Halle (dpa/sa) - In Halle breitet sich das Coronavirus immer weiter aus. Treiber der Pandemie sei das private Umfeld. Etwa 60 Prozent der Neuinfektionen rührten daher, sagte Oberbürgermeister Bernd Wiegand (parteilos). Dazu zählten Treffen mit Freunden. Am Dienstag lag der Inzidenz-Wert der Stadt mit 267 Infizierten innerhalb der vergangenen sieben Tage auf einem Höchststand (Montag: 259). Für Deutschland gab das Robert Koch-Institut (RKI) die Zahl der binnen sieben Tagen gemeldeten Neuinfektionen pro 100 000 Einwohner mit 197,6 an - als höchstem Stand seit Beginn der Pandemie.

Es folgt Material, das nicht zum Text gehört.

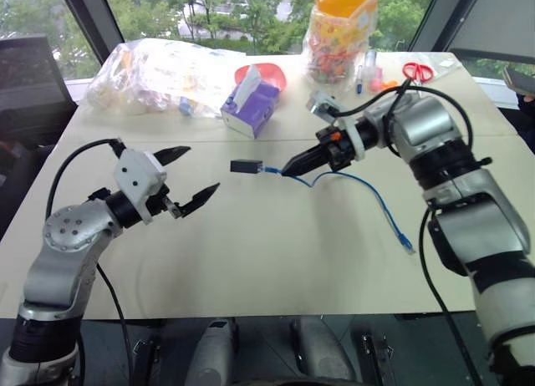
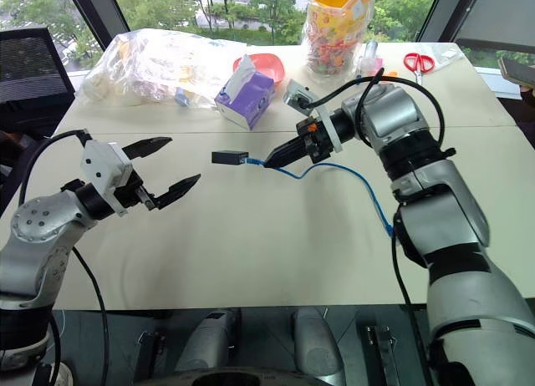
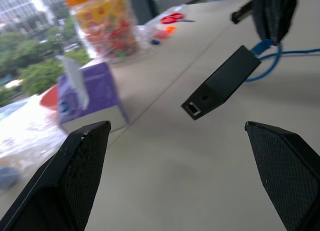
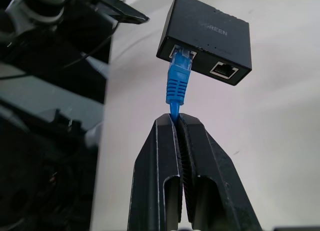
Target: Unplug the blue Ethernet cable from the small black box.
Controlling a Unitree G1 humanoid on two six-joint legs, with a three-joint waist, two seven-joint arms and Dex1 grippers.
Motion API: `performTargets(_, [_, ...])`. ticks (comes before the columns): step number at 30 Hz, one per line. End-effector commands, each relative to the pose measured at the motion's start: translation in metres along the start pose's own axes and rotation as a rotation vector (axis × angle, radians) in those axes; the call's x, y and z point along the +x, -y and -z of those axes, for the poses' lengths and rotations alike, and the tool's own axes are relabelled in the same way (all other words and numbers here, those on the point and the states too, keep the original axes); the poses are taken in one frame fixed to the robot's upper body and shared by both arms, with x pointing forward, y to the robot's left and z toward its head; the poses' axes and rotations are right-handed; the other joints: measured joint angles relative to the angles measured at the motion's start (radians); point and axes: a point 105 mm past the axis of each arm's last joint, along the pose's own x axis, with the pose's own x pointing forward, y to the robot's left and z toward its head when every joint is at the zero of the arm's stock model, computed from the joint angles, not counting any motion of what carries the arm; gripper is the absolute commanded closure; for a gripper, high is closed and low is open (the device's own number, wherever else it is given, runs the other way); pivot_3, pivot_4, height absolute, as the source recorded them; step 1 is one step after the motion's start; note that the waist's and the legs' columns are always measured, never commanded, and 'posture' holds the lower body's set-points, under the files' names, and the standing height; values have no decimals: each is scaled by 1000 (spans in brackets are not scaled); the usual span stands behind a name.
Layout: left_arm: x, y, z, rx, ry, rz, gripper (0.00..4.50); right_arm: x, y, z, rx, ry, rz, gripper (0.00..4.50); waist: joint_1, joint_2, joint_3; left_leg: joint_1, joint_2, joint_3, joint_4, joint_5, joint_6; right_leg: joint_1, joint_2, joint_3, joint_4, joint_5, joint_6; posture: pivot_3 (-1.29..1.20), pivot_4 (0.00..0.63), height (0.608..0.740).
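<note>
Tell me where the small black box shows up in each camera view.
Left eye: small black box centre, held above the table.
Right eye: left of centre.
Left wrist: upper right.
Right wrist: top.
Shared landmark: the blue Ethernet cable plugged into it, pinched by the right gripper.

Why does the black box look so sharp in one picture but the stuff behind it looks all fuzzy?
In the right wrist view the small black box and the blue Ethernet cable plug are close and crisp, while the dark shapes behind blur. In the left wrist view the purple tissue box and candy jar look soft. In the left eye view, window daylight keeps the table bright.
</note>
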Motion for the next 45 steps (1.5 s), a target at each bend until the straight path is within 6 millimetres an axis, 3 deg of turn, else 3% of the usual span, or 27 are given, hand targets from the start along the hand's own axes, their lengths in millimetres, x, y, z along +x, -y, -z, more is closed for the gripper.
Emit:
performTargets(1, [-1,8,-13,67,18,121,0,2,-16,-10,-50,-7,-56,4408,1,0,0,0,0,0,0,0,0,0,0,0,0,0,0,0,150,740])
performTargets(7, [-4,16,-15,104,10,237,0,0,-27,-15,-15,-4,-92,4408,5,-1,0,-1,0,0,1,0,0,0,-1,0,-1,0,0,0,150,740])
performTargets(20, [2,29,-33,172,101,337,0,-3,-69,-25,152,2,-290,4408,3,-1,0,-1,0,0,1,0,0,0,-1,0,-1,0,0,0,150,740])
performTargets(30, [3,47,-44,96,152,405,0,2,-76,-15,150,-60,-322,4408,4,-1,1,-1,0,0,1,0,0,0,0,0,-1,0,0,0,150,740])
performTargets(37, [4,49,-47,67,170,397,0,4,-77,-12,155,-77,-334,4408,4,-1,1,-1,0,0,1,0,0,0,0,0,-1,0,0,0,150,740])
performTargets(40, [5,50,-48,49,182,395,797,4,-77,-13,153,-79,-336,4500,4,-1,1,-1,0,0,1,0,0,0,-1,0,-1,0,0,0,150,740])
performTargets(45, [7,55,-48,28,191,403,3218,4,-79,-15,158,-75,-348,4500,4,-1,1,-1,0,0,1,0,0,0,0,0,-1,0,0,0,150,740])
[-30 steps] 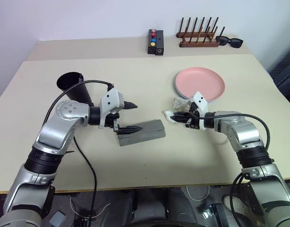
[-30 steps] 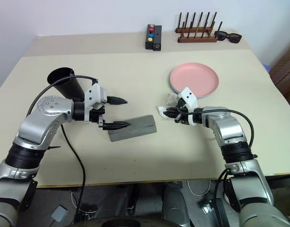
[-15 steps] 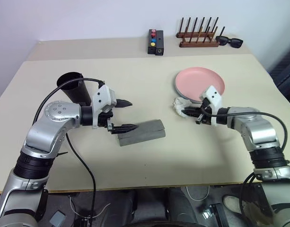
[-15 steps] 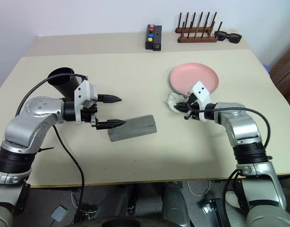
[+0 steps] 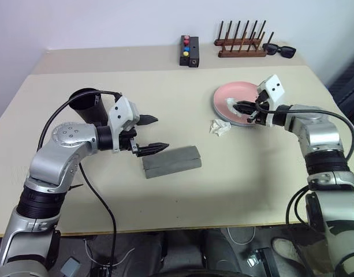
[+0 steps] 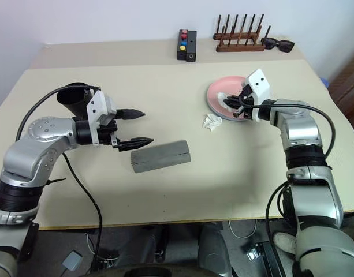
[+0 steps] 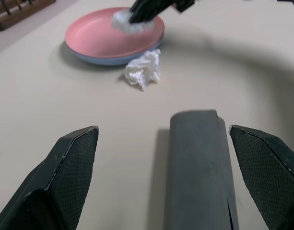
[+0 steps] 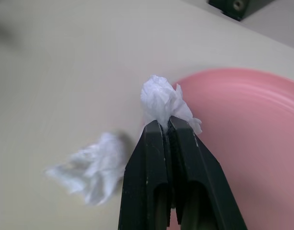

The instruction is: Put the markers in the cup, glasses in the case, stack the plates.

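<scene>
The salmon pink plate (image 5: 250, 92) lies stacked on the light blue plate (image 7: 107, 59) at the right of the table. My right gripper (image 5: 239, 107) hangs over the pink plate, shut on a crumpled white tissue (image 8: 161, 101). The grey case (image 5: 171, 161) lies closed at mid-table. My left gripper (image 5: 161, 133) is open just left of it and slightly above, with nothing between its fingers. The black cup (image 5: 86, 103) stands upright behind my left arm. The markers and the glasses are out of view.
A second crumpled tissue (image 5: 219, 127) lies on the table just left of the plates. At the far edge are a black box with coloured buttons (image 5: 189, 51), a wooden rack (image 5: 241, 46) and black sunglasses (image 5: 279, 51).
My right gripper rose and moved away to the right with a tissue, from the table to over the pink plate. Another tissue stayed on the table. My left gripper stays open by the case.
</scene>
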Tool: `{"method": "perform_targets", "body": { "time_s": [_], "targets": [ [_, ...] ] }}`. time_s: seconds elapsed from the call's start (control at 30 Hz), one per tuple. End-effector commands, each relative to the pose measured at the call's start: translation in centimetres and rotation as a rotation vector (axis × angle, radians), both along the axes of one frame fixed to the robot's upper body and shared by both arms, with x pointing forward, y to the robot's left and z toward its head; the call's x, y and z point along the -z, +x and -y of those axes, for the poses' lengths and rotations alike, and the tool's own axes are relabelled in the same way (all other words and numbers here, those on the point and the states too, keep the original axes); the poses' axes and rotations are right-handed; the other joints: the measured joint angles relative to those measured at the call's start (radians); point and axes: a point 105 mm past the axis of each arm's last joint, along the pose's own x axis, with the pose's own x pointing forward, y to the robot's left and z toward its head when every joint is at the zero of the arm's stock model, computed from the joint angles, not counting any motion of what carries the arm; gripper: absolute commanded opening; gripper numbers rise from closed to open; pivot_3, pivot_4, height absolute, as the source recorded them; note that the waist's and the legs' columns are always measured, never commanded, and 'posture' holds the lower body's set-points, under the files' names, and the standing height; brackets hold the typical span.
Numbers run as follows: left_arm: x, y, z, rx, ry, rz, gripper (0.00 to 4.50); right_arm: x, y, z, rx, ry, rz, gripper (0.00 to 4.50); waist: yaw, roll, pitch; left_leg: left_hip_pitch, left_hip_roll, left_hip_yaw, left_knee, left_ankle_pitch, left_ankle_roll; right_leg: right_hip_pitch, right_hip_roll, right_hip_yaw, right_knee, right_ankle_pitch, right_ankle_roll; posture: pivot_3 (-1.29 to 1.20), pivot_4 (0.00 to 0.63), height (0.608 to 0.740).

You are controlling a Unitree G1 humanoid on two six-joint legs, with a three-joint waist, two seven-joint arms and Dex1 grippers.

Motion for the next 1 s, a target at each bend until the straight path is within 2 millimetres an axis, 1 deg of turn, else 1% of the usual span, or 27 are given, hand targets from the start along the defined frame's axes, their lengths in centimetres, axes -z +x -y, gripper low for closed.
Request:
{"method": "perform_targets", "body": {
  "time_s": [0.03, 0.17, 0.4, 0.8, 0.83, 0.87, 0.9, 1.0],
  "targets": [
    [-1.8, 0.1, 0.2, -0.019, -0.035, 0.063, 4.50, -1.0, 1.1, 0.1, 0.020, -0.011, 0.062, 0.03, -0.001, 0.000, 0.000, 0.000, 0.000, 0.000, 0.000, 0.000, 0.000, 0.000, 0.000, 0.000, 0.000, 0.000, 0.000, 0.00, 0.150, 0.740],
    [-1.9, 0.4, 0.5, -0.045, -0.053, 0.070, 4.50, -0.5, 1.7, 0.2, 0.035, -0.023, 0.062, 0.03, 0.000, 0.000, 0.000, 0.000, 0.000, 0.000, 0.000, 0.000, 0.000, 0.000, 0.000, 0.000, 0.000, 0.000, 0.000, 0.00, 0.150, 0.740],
    [-1.7, 0.3, 0.6, -0.055, -0.061, 0.065, 4.50, -0.1, 2.2, 0.5, 0.063, -0.043, 0.063, 0.03, -0.002, 0.000, 0.000, 0.000, 0.000, 0.000, 0.000, 0.000, 0.000, 0.000, 0.000, 0.000, 0.000, 0.000, 0.000, 0.00, 0.150, 0.740],
    [-1.5, 0.2, 0.6, -0.059, -0.054, 0.062, 4.50, 0.1, 2.7, 1.2, 0.124, -0.033, 0.067, 0.03, -0.002, 0.000, 0.000, 0.000, 0.000, 0.000, 0.000, 0.000, 0.000, 0.000, 0.000, 0.000, 0.000, 0.000, 0.000, 0.00, 0.150, 0.740],
    [-1.5, 0.2, 0.6, -0.059, -0.054, 0.062, 4.50, 0.1, 2.6, 1.2, 0.121, -0.028, 0.063, 0.47, -0.002, 0.000, 0.000, 0.000, 0.000, 0.000, 0.000, 0.000, 0.000, 0.000, 0.000, 0.000, 0.000, 0.000, 0.000, 0.00, 0.150, 0.740],
    [-1.5, 0.3, 0.6, -0.059, -0.054, 0.062, 4.50, 0.2, 2.6, 1.2, 0.120, -0.024, 0.060, 0.60, -0.002, 0.000, 0.000, 0.000, 0.000, 0.000, 0.000, 0.000, 0.000, 0.000, 0.000, 0.000, 0.000, 0.000, 0.000, 0.00, 0.150, 0.740],
    [-1.5, 0.3, 0.6, -0.059, -0.054, 0.062, 4.50, 0.2, 2.6, 1.2, 0.120, -0.024, 0.060, 0.89, -0.002, 0.000, 0.000, 0.000, 0.000, 0.000, 0.000, 0.000, 0.000, 0.000, 0.000, 0.000, 0.000, 0.000, 0.000, 0.00, 0.150, 0.740],
    [-1.5, 0.2, 0.6, -0.058, -0.053, 0.062, 4.50, -0.1, 2.8, 1.4, 0.139, -0.023, 0.075, 2.25, -0.003, 0.000, 0.000, 0.000, 0.000, 0.000, 0.000, 0.000, 0.000, 0.000, 0.000, 0.000, 0.000, 0.000, 0.000, 0.00, 0.150, 0.740]
  ]
}}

"In den Krankenhäusern kämpfen Menschen um ihr Leben", sagte Wiegand. Die Stadt appellierte erneut an die Menschen, die zum Beispiel einen medizinischen Beruf haben und im Ruhestand sind, die Kliniken personell zu unterstützen. Das Krankenhaus St. Elisabeth und St. Barbara bat auch Medizinstudierende um Hilfe.

In Halle werden den Angaben nach in Zusammenhang mit dem Corona-Virus derzeit 145 Menschen in Krankenhäusern behandelt, davon 39 auf Intensivstationen. Insgesamt 57 Menschen seien seit dem Ausbruch der Pandemie in der Stadt an oder mit dem Virus gestorben.